Clint Stapleton came to the door in a loose-fitting ivory cable knit sweater and a pair of baggy wheatcolored canvas pants with a drawstring waist. On his feet were a pair of tasseled moccasins, no socks. He had a navy blue paisley print do rag on his head. Maybe it wasn't just a fashion statement. Maybe he was bald and his head got cold. On the other hand, if you were bald, then you really couldn't be said to have a do, so would it be possible to have a do rag?
'Now just what in the fuck do you want?' Clint said.
'You ever think of the metaphysical aspects of that question?' I said.
'I got no time for jiving,' he said.
He pronounced all the letters, jive-ing, like some guy at a Princeton eating club trying to get down. I inched my foot into the doorway and hoped he wouldn't slam it. I was wearing running shoes.
'We need to talk a little more,' I said.
'About what?'
'About Melissa, about your pro career, about your cousin Hunt, about Tommy Miller, stuff like that.'
Clint didn't know what to do. He started to speak, and didn't. He looked over his shoulder back into the room behind him. He looked at me. I smiled.
'Can't it wait?' he said. 'I got company.'
I shook my head and smiled some more. Maybe if sleuthing didn't work out, I could get a job selling aluminum siding, door to door.
He backed away from the front door and opened it wider.
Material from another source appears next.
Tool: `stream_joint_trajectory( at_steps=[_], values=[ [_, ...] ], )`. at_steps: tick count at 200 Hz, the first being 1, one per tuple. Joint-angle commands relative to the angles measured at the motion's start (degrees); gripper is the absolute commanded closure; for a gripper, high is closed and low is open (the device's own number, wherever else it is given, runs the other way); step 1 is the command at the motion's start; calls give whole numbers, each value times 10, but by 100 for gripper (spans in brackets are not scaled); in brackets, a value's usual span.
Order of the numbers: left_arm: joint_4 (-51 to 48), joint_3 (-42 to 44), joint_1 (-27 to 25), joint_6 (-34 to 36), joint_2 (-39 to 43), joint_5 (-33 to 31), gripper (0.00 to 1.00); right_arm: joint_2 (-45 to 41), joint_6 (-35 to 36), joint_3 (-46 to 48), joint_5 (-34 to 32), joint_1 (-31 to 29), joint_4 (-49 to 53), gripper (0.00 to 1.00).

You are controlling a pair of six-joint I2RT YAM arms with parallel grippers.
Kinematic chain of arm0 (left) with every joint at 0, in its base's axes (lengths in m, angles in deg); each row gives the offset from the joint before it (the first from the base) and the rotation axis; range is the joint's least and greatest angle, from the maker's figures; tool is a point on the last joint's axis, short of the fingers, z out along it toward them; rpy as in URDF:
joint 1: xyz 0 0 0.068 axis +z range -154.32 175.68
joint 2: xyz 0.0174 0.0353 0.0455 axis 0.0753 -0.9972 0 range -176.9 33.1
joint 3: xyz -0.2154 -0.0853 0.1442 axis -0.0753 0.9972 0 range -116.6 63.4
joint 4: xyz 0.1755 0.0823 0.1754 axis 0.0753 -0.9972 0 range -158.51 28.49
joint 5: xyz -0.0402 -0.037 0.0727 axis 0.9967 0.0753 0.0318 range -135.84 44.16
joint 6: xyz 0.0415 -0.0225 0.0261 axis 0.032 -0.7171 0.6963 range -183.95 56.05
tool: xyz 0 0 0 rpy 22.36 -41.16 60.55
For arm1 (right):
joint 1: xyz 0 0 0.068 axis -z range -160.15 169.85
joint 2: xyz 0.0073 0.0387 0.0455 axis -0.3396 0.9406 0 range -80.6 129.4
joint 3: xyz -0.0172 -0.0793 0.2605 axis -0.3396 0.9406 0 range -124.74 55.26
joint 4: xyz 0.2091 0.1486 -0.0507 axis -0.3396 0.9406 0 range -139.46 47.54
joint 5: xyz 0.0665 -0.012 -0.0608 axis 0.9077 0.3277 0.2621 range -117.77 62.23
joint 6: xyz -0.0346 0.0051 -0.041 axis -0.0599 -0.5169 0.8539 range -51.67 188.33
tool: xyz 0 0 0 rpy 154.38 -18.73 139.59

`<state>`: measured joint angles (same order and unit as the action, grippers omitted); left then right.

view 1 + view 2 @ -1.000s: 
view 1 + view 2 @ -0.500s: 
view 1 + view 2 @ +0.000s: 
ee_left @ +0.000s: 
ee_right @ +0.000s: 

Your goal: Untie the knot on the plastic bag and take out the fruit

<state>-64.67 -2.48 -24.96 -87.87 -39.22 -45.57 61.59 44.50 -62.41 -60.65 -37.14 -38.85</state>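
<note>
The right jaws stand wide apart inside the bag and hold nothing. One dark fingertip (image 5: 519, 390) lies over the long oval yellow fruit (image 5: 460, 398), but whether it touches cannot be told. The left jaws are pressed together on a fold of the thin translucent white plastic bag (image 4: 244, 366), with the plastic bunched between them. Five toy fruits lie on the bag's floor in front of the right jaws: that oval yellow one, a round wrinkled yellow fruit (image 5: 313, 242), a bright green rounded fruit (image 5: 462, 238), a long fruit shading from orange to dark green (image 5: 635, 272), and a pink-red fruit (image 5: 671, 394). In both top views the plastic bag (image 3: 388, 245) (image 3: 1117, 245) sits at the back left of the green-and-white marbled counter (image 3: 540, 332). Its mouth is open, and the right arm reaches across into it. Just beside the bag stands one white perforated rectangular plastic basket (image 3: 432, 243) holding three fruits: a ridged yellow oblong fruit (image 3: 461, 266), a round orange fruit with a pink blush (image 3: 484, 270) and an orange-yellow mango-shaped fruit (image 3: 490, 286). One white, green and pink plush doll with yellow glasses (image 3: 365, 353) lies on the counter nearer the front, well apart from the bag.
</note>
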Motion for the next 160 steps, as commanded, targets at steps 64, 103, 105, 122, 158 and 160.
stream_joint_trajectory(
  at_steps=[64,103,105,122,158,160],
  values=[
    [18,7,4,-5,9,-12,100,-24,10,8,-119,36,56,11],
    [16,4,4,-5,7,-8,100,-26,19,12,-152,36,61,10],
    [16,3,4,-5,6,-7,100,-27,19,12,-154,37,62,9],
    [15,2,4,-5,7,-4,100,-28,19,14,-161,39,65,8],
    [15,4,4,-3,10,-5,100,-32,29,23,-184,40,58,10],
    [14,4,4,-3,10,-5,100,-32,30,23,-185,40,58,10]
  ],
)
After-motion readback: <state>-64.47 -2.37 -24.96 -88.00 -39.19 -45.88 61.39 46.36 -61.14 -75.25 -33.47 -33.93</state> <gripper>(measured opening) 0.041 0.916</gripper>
'Okay,' he said. 'Come in.'
I walked into a small entry hall with a stairway along the right-hand wall. A breakfast nook and a kitchen was to my left. The living room was straight ahead. A pretty girl with no makeup and straight blond hair that hung below her shoulders appeared in the door to the breakfast nook wearing a pale pink velour robe. She too was barefooted, her toenails painted pale pink. She might have been twenty.
'I gotta talk to a guy, Trish, maybe you could make us some coffee or something.'
'Sure, Clint,' she said. 'Cone filter okay?'
He nodded and I nodded and smiled at her, too. It was working so well I thought I'd spread it around. The blond kid smiled back at me and went to the kitchen. I followed Clint into the living room. There was a fireplace on a diagonal across the corner. It was one of those prefabbed, double-walled metal jobs that can be framed in anywhere you can run a chimney. A sawdust and paraffin log was burning in it, looking sort of cheerful but putting out very little heat.
'Whaddya want,' Stapleton said.
He was trying to sound tough, but there was no iron in his voice. He was scared.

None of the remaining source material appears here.